She also often helps Telemachus as when she sends him off to Pylos and Sparta to earn a name for himself but she has the most affection for Odysseus. Athena is confident, practical, clever, a master of disguises, and a great warrior, characteristics she finds reflected in Telemachus. Her role as goddess of the womanly arts gets very little attention in the Odyssey. Penelope works at the loom all the time but rarely sees Athena, and then usually only in dreams.
In book I, Athena urged Telemachus to give up boyhood, act like a man, present his case to search for his father to the assembly, and take stronger steps to search for his father. After Telemachus presented his case to the assembly and no action was taken on his request for a ship to enable him to search for his father, Telemachus prayed to Athena for help. In response to his prayer, Athena appeared as Mentor and borrowed a ship and crew for Telemachus. Athena also helped Telemachus by appearing to Odysseus' enemies miss with their attacks and Athena gave Odysseus precise aim.
Athena last and final help was when she interrupted the relatives of the suitors from attacking in revenge of the suitors deaths. Athena spoke stating,'men of Ithaca, cease this dreadful war, and settle the matter at once without further bloodshed.' Then Zeus sent a lighting bolt that struck in front of Athena, so Athena said to Odysseus, 'Odysseus, noble son of Laertes, stop this battle, or Zeus will be angry with you.' Then Odysseus gladly agreed, and in the voice and form of Mentor she made a covenant of peace between the two parties.
Though she has not seen Odysseus in twenty years, and despite pressure the suitors place on her to remarry, Penelope never loses faith in her husband. Her cares make her somewhat flighty and excitable, however. For this reason, Odysseus, Telemachus, and Athena often prefer to leave her in the dark about matters rather than upset her. Athena must distract her, for instance, so that she does not discover Odysseus's identity when Eurycleia is washing him. Athena often comes to her in dreams to reassure or comfort her, for Penelope would otherwise spend her nights weeping in her bed.
Though her love for Odysseus is unyielding, she responds to the suitors with some indecision. She never refuses to remarry outright. Instead, she puts off her decision and leads them on with promises that she will choose a new husband as soon as certain things happen. Her astute delaying tactics reveal her sly and artful side. The notion of not remarrying until she completes a burial shroud that she will never complete cleverly buys her time. Similarly, some might claim that her decision to marry whomever wins the archery contest of Book 21 results from her awareness that only her husband can win it. Some even claim that she recognizes her husband before she admits it to him in Book 23.
Women are very important figures in the Odyssey, and one of the most prominent roles they fulfill is that of seductress. Circe and Calypso are the most obvious examples of women whose love becomes an obstacle to Odysseus's return. Homer presents many other women whose irresistible allure threatens to lead men astray. The Sirens enchant Odysseus with their lovely song, and even Penelope, despite all of her contempt for the suitors, seems to be leading them on at times. She uses her feminine wiles to conceal her plan of action, every night, her day's work on the burial shroud, and even gets the suitors to give her gifts, claiming that she will marry the one who gives her the nicest things. While these women do gain a certain amount of power through their sexual charms, they are ultimately all subject to divine whim, forced to wait and pine for love when it is absent.

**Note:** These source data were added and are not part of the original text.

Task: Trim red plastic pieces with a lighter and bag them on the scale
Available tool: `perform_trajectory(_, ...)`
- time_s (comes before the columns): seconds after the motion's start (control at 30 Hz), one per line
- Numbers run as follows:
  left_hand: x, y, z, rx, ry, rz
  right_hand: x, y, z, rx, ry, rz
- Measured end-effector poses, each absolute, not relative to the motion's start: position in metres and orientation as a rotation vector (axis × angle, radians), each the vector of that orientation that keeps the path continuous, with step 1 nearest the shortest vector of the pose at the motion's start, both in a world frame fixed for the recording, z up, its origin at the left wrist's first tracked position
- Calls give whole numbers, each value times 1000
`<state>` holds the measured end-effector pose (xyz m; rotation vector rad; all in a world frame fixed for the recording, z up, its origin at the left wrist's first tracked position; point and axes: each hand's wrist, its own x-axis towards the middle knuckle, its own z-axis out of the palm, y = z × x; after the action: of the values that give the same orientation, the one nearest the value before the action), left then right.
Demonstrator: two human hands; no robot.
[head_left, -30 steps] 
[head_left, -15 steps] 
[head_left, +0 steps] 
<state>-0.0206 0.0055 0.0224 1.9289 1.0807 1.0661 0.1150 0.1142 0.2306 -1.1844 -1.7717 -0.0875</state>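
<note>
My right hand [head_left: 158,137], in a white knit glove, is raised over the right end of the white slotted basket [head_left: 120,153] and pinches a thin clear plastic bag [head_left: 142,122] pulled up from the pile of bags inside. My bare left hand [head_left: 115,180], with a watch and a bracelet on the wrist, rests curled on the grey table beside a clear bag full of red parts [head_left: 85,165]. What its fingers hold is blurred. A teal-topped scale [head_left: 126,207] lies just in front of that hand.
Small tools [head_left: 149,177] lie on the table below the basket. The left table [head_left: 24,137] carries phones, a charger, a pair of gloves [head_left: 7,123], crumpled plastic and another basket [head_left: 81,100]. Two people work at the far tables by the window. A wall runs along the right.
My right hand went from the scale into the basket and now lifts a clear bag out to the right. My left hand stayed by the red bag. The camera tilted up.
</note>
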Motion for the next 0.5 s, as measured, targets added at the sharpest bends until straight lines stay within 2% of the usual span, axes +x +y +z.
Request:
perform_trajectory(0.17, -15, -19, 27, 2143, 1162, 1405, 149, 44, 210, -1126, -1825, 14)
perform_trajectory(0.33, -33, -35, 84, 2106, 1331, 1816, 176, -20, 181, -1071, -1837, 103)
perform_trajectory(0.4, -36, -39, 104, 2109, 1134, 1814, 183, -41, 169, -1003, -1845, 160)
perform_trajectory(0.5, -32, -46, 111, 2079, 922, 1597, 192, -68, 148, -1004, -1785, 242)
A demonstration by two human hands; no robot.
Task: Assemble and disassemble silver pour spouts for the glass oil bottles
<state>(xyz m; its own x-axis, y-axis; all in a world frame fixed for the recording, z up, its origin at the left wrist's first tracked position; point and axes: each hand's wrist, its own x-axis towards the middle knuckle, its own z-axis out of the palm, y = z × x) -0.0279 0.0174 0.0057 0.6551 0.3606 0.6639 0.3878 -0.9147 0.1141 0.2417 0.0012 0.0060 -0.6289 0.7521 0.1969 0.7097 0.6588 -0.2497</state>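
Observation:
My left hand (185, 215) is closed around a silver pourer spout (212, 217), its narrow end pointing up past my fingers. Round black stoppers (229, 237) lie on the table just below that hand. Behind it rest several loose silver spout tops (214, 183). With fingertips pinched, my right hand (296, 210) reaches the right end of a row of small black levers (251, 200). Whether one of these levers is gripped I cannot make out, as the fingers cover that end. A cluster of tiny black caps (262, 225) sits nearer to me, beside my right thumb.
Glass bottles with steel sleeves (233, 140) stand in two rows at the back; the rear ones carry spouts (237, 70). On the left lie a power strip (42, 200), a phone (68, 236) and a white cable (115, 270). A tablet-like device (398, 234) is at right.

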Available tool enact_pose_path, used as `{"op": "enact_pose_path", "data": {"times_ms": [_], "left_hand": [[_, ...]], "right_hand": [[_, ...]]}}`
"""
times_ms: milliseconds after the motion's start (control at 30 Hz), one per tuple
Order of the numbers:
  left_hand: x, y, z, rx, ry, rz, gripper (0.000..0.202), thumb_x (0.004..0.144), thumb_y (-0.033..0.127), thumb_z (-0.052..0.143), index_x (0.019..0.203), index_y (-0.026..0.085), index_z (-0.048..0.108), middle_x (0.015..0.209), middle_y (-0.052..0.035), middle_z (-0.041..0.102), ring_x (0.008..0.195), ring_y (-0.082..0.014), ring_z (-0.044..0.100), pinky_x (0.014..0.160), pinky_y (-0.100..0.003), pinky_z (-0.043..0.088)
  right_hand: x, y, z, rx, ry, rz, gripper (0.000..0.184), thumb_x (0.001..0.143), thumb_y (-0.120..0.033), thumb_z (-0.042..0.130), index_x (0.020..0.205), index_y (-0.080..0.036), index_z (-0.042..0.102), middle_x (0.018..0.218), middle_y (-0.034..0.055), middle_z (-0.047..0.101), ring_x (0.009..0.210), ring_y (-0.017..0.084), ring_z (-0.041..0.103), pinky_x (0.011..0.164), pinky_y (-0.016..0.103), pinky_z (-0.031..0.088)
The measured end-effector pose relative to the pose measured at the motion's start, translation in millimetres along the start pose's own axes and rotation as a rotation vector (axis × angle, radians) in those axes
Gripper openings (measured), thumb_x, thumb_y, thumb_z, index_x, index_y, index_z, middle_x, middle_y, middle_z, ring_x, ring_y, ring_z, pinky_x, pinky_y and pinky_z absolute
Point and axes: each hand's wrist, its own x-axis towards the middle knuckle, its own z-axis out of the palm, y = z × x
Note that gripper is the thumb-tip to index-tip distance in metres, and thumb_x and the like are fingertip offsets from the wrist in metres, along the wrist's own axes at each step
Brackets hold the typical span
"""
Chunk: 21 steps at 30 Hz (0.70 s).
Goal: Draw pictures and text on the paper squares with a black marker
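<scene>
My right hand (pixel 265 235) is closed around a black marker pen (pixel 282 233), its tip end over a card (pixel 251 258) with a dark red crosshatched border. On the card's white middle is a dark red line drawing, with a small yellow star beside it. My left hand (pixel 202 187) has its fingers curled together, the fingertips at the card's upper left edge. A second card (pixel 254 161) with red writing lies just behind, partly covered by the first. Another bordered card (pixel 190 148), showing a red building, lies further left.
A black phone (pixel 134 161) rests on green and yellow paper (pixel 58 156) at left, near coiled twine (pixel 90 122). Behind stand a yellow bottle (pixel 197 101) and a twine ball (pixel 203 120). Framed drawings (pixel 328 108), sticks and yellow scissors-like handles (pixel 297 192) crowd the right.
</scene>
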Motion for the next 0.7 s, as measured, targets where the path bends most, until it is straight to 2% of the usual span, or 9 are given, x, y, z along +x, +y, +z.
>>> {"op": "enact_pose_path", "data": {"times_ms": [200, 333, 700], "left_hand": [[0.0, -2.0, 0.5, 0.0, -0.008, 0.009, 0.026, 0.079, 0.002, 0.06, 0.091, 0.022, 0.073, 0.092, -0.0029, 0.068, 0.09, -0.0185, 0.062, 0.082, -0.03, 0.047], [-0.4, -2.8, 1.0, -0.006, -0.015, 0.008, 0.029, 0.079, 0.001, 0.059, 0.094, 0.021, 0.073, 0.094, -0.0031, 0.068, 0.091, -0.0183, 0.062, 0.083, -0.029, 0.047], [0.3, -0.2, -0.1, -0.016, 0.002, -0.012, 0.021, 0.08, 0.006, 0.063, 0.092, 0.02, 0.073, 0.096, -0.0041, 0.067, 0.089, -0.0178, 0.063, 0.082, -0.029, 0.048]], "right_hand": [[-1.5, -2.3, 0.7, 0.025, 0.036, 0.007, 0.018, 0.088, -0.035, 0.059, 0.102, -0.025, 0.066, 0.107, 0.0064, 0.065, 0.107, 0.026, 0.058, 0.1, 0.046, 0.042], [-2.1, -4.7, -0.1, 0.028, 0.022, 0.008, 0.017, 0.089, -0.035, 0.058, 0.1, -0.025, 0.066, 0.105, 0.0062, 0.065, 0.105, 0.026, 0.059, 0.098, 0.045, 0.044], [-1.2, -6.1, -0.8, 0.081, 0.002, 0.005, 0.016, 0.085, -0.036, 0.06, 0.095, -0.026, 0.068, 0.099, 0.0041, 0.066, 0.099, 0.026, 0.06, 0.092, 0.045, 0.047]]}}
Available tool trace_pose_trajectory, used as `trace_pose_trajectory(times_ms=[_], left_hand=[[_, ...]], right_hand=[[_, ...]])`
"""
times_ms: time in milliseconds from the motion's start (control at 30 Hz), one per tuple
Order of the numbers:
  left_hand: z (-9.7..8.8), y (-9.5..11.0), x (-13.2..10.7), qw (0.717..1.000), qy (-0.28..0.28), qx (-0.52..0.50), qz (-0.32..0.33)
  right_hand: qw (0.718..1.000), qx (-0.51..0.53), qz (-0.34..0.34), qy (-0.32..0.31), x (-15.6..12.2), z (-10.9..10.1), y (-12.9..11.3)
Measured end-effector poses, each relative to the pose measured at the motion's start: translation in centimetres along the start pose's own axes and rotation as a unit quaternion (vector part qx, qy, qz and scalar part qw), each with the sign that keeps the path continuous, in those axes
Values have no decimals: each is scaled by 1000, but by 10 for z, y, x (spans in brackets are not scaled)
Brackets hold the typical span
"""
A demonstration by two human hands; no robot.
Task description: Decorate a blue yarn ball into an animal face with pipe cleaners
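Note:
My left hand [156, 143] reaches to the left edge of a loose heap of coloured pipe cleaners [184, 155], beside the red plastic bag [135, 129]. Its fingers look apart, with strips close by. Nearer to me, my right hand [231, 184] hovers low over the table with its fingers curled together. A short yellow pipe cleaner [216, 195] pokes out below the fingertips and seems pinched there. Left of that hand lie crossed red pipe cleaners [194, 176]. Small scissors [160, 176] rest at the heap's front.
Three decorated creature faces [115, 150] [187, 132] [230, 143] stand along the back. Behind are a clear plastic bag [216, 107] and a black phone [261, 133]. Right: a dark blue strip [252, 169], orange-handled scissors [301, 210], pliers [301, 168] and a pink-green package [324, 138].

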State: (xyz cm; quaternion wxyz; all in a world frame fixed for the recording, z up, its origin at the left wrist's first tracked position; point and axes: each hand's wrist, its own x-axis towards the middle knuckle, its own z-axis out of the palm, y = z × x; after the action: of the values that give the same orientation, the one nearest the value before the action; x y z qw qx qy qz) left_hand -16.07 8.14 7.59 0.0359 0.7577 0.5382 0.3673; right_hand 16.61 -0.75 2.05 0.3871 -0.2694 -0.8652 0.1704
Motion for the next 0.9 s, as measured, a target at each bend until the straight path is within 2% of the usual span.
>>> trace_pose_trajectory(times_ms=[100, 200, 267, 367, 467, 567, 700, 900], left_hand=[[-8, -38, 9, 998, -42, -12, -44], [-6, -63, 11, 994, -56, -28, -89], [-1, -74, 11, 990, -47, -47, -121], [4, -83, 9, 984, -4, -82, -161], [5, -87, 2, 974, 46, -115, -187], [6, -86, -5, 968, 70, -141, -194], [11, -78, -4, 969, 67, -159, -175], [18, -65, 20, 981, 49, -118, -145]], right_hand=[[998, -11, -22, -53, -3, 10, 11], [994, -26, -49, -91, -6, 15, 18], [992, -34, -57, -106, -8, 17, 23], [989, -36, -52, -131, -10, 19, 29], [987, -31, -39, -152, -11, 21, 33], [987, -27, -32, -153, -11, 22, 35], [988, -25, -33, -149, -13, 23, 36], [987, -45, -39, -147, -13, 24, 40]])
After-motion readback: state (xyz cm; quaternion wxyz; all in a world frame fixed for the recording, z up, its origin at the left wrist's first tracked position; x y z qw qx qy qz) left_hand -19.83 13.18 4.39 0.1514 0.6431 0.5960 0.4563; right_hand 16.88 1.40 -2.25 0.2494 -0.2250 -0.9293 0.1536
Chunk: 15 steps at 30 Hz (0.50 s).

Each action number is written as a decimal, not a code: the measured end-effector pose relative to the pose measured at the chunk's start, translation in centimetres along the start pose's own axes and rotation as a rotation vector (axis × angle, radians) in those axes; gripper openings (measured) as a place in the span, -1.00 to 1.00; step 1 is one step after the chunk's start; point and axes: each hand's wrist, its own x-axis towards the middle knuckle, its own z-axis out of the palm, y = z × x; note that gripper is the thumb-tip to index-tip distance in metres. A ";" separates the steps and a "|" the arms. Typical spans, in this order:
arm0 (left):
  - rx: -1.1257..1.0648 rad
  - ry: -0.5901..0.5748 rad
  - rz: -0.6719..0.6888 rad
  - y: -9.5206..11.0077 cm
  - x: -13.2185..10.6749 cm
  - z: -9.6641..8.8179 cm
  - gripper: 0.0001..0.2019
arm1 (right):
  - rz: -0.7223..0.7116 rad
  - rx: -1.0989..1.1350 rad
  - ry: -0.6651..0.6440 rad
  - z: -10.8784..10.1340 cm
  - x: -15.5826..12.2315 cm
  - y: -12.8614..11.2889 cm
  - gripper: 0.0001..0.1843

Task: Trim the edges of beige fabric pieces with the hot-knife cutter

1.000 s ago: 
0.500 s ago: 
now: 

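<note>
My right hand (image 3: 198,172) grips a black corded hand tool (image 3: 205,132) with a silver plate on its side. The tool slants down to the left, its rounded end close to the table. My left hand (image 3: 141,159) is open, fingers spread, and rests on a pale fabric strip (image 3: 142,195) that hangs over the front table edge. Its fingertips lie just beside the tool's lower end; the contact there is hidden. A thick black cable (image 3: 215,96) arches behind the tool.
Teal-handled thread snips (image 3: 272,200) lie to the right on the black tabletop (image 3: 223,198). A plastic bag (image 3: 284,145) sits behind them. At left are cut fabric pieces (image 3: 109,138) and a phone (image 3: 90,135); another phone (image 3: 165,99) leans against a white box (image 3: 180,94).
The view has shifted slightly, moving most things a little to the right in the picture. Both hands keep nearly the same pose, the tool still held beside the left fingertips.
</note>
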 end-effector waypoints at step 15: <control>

The wedding bed in Book 23 symbolizes the constancy of Penelope and Odysseus's marriage. Only a single maidservant has ever seen the bed, and it is where the happy couple spends its first night in each other's arms since Odysseus's departure for Troy twenty years earlier. The symbolism is heightened by the trick that Penelope uses to test Odysseus, which revolves around the immovability of their bed a metaphor for the unshakable foundation of their love.
Heroism was not an invention of the Greeks. Yet, through the first hundreds years of their civilization, the Greek literature has already given birth to highly polished and complex long epics that revolved around heroes. These literature works gave many possibilities of definition of heroism. The Greeks illustrated heroism to obey the rules laid down by the gods and goddesses, and those who obey the rules would gain honor and fame. The Greeks regarded intelligence as one of the highest gifts that all heroes must posses. The Greeks required that all heroes must have courage and die a horrible death. We know him less from what he thought, which was seldom revealed, than by what he says and did, and his actions follow naturally from his characteristics. If the cunning of Odysseus is mentioned more than his courage, it was his courage that gets him into the scrapes from which his cunning had to deliver him. Odysseus had the all the qualities that the Greek tradition required of all heroes, which were obey the rules of gods, posses intelligence, and displayed courage. He was made a hero thanks to his own characteristics however, with out the guidance of Athena, his longing to be at home with his wife again and the intervention of women on his journey, he would only be a hero by myth not by what he has achieved through the trouble of getting home due to the women he has encountered.